→ **What is expected**
Check every line of the entries below for the word "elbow", then give only the number of lines that have it.

→ **Dataset extract**
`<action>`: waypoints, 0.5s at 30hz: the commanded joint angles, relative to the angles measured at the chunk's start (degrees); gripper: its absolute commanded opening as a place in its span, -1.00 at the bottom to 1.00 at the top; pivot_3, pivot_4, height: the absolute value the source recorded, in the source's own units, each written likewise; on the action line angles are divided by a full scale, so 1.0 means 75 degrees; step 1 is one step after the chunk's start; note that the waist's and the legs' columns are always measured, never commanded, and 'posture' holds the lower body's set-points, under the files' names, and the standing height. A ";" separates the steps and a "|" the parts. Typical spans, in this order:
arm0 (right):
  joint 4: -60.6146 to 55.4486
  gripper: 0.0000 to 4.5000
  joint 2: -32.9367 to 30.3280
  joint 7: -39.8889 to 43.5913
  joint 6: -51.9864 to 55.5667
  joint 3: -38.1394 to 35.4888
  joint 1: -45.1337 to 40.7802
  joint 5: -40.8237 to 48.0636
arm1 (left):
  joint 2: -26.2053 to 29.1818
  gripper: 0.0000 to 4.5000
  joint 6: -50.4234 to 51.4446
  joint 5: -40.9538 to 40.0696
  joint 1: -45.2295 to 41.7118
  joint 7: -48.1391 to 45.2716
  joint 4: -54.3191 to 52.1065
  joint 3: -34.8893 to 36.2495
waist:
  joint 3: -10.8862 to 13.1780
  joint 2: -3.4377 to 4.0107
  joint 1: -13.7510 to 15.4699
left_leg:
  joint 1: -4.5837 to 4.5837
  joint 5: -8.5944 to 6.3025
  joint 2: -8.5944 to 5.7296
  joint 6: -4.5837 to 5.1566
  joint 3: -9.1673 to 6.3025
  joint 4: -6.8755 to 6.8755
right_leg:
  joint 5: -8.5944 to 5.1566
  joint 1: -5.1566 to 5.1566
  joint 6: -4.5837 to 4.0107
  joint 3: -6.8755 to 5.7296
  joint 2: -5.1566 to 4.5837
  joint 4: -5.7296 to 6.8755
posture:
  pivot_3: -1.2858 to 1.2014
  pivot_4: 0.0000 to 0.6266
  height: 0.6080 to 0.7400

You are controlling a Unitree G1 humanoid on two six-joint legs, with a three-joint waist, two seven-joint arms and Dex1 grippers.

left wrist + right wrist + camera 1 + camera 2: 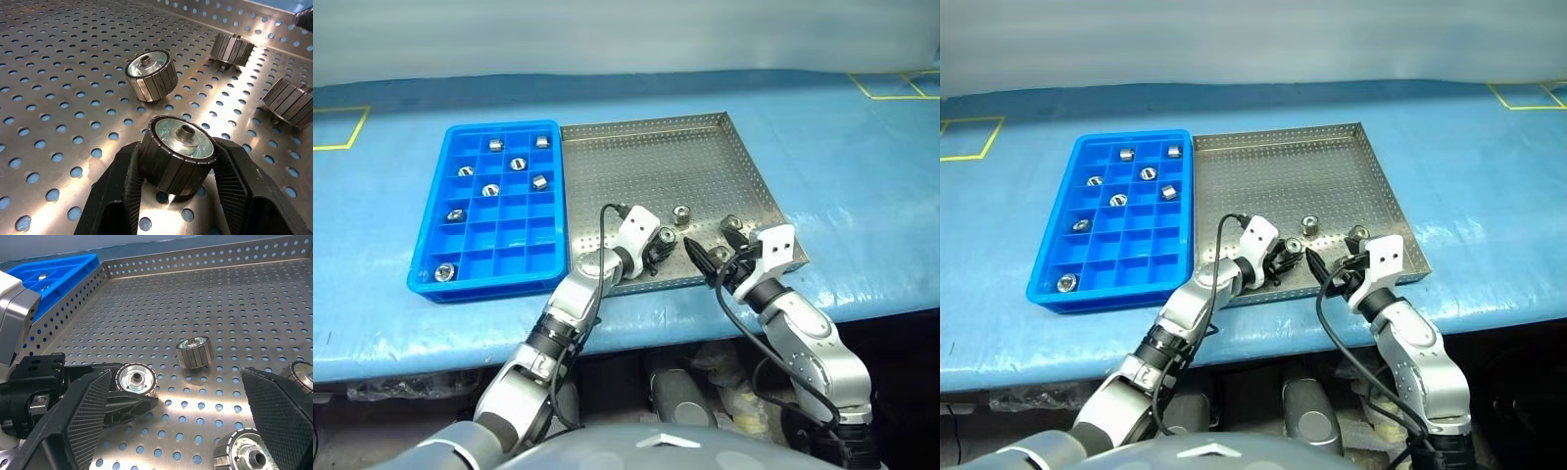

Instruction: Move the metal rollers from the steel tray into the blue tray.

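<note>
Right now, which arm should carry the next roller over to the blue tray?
Left. The left gripper is shut on a roller in the steel tray, on the side nearer the blue tray. The right gripper is open and holds nothing.

A blue-covered worktop [862, 166] carries the blue tray [560, 211] and the steel tray [656, 162], touching side by side, blue at nine o'clock of steel. Yellow tape outlines [340, 128] mark the worktop's far corners at ten and two o'clock.
</note>
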 commanded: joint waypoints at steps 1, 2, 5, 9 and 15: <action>0.0052 1.00 0.0013 0.0175 -0.0001 0.0108 -0.0388 0.0113 | -0.0262 -0.18 -0.0237 -0.0322 0.0210 0.0418 -0.1224 0.0542 | 0.0002 0.0000 0.0007 | 0.0000 0.0000 0.0001 0.0000 -0.0001 0.0000 | 0.0001 0.0000 0.0000 0.0000 0.0001 0.0001 | 0.03 -0.52 1.00; 0.0171 1.00 0.0023 0.0239 0.0009 0.0174 -0.0535 0.0117 | -0.0318 -0.18 -0.0269 -0.0360 0.0316 0.0567 -0.1580 0.0652 | 0.0002 -0.0002 0.0020 | 0.0000 0.0000 0.0002 0.0000 0.0000 0.0000 | 0.0002 -0.0001 0.0002 0.0001 0.0001 0.0001 | 0.04 -0.52 1.00; 0.0539 1.00 0.0056 0.0440 0.0036 0.0363 -0.0974 0.0110 | -0.0409 -0.18 -0.0368 -0.0116 0.0593 0.1180 -0.2503 0.0779 | 0.0004 -0.0003 0.0155 | 0.0002 0.0001 0.0002 0.0000 -0.0002 0.0004 | 0.0006 0.0003 0.0005 0.0001 0.0002 0.0006 | 0.09 -0.52 1.00; 0.1099 1.00 0.0080 0.0792 0.0066 0.0635 -0.1580 0.0092 | -0.0695 -0.18 -0.0165 0.0055 0.0932 0.2326 -0.3509 0.1065 | 0.0005 -0.0006 0.0386 | 0.0007 0.0001 -0.0001 0.0000 -0.0007 0.0009 | 0.0009 0.0013 0.0008 -0.0001 0.0001 0.0007 | 0.20 -0.52 1.00; 0.1890 1.00 0.0149 0.1291 0.0049 0.1077 -0.2380 0.0006 | -0.0606 -0.18 0.0042 0.0988 0.1399 0.4180 -0.4216 0.1241 | 0.0006 -0.0008 0.0983 | 0.0001 0.0001 -0.0006 0.0001 -0.0015 0.0011 | 0.0034 0.0012 0.0047 -0.0007 -0.0001 0.0001 | 0.28 -0.52 1.00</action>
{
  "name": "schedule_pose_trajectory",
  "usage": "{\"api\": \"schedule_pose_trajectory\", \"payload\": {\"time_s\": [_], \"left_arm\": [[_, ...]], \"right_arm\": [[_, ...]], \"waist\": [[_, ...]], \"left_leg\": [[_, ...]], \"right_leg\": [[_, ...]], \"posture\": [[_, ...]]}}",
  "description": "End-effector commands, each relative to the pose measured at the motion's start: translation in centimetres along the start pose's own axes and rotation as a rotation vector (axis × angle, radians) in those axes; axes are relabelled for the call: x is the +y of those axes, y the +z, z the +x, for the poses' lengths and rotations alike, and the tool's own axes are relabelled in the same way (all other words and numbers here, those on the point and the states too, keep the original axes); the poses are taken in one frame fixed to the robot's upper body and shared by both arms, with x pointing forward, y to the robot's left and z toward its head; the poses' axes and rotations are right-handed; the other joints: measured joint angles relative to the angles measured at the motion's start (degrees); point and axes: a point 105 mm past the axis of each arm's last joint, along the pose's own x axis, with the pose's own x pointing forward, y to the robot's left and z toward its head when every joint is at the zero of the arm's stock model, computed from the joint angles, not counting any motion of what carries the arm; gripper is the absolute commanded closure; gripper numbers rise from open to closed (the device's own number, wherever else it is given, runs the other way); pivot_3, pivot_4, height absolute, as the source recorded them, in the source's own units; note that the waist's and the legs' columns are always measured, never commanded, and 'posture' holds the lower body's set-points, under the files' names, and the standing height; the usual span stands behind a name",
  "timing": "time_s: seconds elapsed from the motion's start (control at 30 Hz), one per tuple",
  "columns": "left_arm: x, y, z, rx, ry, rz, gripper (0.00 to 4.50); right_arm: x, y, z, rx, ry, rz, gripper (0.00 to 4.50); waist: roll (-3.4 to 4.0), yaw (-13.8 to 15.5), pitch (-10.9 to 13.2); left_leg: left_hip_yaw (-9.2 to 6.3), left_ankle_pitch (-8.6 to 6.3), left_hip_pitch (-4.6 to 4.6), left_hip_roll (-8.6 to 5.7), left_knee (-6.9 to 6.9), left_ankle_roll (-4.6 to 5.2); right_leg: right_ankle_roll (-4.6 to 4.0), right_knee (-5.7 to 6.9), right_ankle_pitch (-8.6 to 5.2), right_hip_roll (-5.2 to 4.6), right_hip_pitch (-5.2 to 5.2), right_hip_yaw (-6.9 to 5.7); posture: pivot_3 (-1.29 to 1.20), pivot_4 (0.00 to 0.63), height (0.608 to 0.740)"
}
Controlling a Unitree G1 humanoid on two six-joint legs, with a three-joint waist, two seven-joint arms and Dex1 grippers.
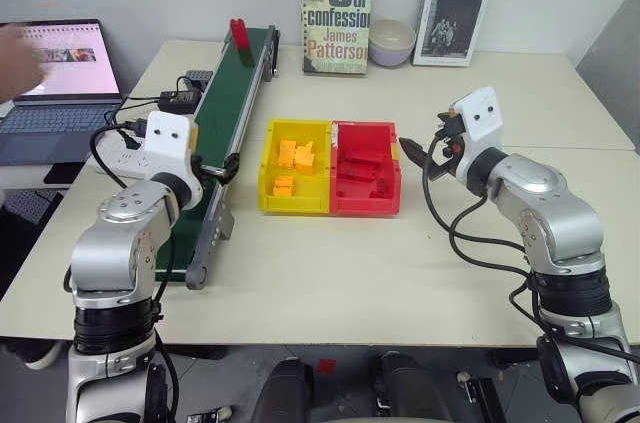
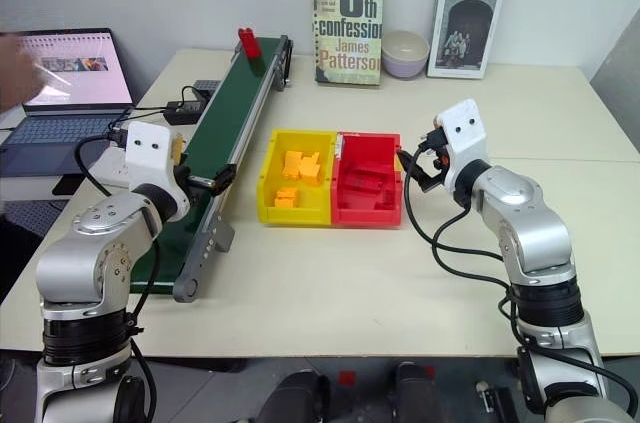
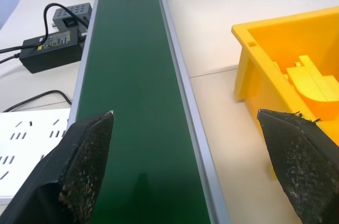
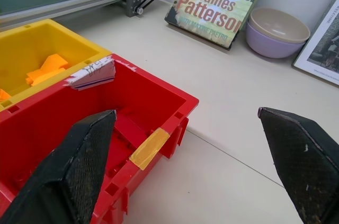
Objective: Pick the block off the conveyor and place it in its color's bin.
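Observation:
The red block (image 1: 239, 33) stands upright at the far end of the dark green conveyor (image 1: 235, 93), far from both grippers. The red bin (image 1: 366, 168) sits mid-table, joined to a yellow bin (image 1: 296, 165), and holds several red pieces. My left gripper (image 3: 185, 114) is open, hovering low over the near half of the belt with nothing between its fingers. Off the red bin's right wall, my right gripper (image 4: 185, 112) is open and empty, pointing toward the bin.
The yellow bin holds yellow-orange blocks. A power adapter (image 1: 180, 100) and a white power strip (image 1: 125, 153) lie left of the belt. A laptop (image 1: 60, 83) with a person's hand (image 1: 18, 58) is at far left. Two books (image 1: 337, 13) and a bowl (image 1: 392, 41) stand at the back.

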Motion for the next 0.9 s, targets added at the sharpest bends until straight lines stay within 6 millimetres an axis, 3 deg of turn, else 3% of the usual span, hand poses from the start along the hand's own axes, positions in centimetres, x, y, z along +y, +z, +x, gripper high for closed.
{"api": "schedule_pose_trajectory", "payload": {"time_s": [0.03,0.2,0.33,0.4,0.5,0.67,0.9], "left_arm": [[0.1,1.2,-0.8,-0.041,0.01,0.033,0.01],[2.3,1.8,-1.8,-0.079,0.12,-0.001,0.01],[2.2,2.0,-1.8,-0.121,0.165,-0.06,0.01],[2.1,2.0,-1.8,-0.153,0.203,-0.115,0.01],[1.6,1.7,-1.8,-0.177,0.203,-0.186,0.01],[1.3,1.4,-1.7,-0.176,0.192,-0.187,0.01],[1.5,1.5,-1.5,-0.186,0.192,-0.163,0.01]], "right_arm": [[0.0,1.5,-0.5,-0.055,-0.007,-0.021,0.0],[0.4,3.2,-0.8,-0.119,0.095,0.023,0.0],[1.7,5.0,-1.5,-0.204,0.263,0.101,0.0],[3.4,6.2,-2.3,-0.254,0.431,0.079,0.0],[4.8,6.5,-3.0,-0.271,0.561,0.032,0.0],[6.2,7.2,-3.7,-0.31,0.654,0.042,0.0],[6.5,7.4,-3.8,-0.321,0.663,0.035,0.0]], "waist": [[0.0,0.0,0.0],[0.0,0.0,0.0],[0.0,0.0,0.0],[0.0,0.0,0.0],[-0.02,0.1,0.0],[-0.01,0.0,0.0],[-0.01,0.1,0.0]], "left_leg": [[0.0,0.0,0.0,0.0,0.0,0.0],[-0.02,0.0,0.0,0.02,-0.01,0.0],[-0.05,0.0,0.02,0.02,0.0,0.0],[-0.05,0.0,0.02,0.0,0.01,0.0],[-0.08,0.0,0.0,-0.03,0.05,0.0],[-0.08,0.0,0.03,0.02,0.02,0.0],[-0.09,0.0,0.04,0.03,0.03,0.0]], "right_leg": [[0.0,0.0,0.0,0.0,0.0,0.0],[0.0,0.0,0.0,0.0,-0.01,-0.01],[0.0,0.0,0.0,0.01,0.02,-0.03],[0.0,-0.02,0.0,-0.01,0.06,-0.03],[0.02,-0.06,0.01,-0.03,0.1,-0.05],[0.02,0.0,0.01,-0.03,0.08,-0.03],[0.01,0.0,0.01,-0.02,0.09,-0.04]], "posture": [[0.0,0.15,0.74],[0.0,0.15,0.74],[0.0,0.15,0.74],[0.0,0.15,0.74],[0.0,0.15,0.74],[0.0,0.15,0.74],[0.0,0.15,0.74]]}}
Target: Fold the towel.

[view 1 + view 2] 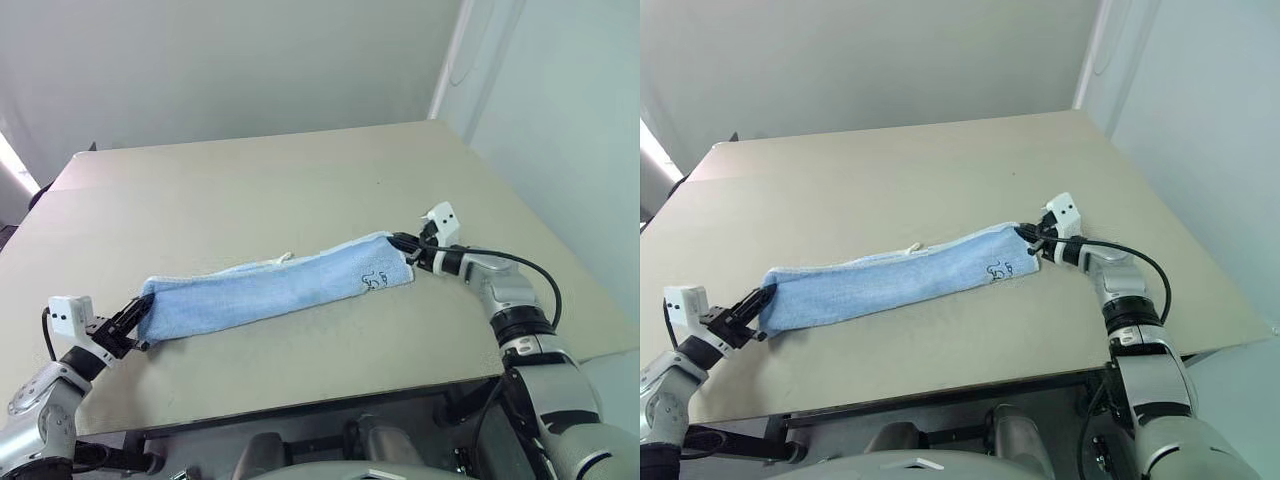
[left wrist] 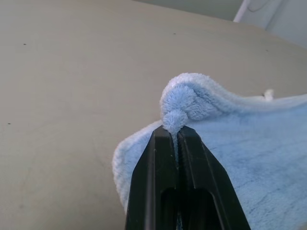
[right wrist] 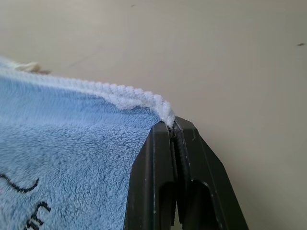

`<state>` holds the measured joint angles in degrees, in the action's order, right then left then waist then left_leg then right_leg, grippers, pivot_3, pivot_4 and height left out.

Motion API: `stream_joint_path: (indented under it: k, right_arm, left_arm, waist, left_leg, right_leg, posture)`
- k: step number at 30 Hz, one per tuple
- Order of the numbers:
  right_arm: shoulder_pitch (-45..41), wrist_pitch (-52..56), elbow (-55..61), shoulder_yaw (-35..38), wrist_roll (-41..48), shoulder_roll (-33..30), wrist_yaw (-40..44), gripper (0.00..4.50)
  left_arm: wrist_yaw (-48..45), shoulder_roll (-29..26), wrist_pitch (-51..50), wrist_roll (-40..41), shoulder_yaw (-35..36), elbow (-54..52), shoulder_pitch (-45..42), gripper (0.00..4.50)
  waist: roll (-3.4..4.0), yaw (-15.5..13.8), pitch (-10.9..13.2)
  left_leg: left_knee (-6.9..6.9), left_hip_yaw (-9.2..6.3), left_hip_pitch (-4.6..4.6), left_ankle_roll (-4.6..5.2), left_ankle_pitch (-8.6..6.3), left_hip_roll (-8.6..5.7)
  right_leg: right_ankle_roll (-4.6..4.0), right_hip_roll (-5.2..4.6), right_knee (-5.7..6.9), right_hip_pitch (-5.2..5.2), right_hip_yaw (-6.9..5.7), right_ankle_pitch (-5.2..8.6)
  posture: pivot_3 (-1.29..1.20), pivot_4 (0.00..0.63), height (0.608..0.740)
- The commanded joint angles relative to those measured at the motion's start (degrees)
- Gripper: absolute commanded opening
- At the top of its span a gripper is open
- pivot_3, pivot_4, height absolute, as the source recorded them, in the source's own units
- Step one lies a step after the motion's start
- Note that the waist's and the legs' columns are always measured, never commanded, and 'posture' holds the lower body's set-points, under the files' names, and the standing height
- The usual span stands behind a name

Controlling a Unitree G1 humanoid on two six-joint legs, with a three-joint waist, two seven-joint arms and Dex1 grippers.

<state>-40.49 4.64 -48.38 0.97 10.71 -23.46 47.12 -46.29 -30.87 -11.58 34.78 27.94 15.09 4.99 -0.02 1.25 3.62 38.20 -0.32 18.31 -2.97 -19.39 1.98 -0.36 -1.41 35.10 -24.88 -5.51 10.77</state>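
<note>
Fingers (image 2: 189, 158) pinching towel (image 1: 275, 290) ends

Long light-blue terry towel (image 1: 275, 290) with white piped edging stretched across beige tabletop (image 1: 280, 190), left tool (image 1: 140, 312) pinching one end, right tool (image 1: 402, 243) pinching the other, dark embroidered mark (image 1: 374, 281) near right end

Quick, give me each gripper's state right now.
Left gripper: shut on the near-left end of the towel.
Right gripper: shut on the towel's white-piped corner at its far-right end.
</note>
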Motion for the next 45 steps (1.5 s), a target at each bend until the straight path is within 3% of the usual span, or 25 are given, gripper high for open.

→ **Answer space**
2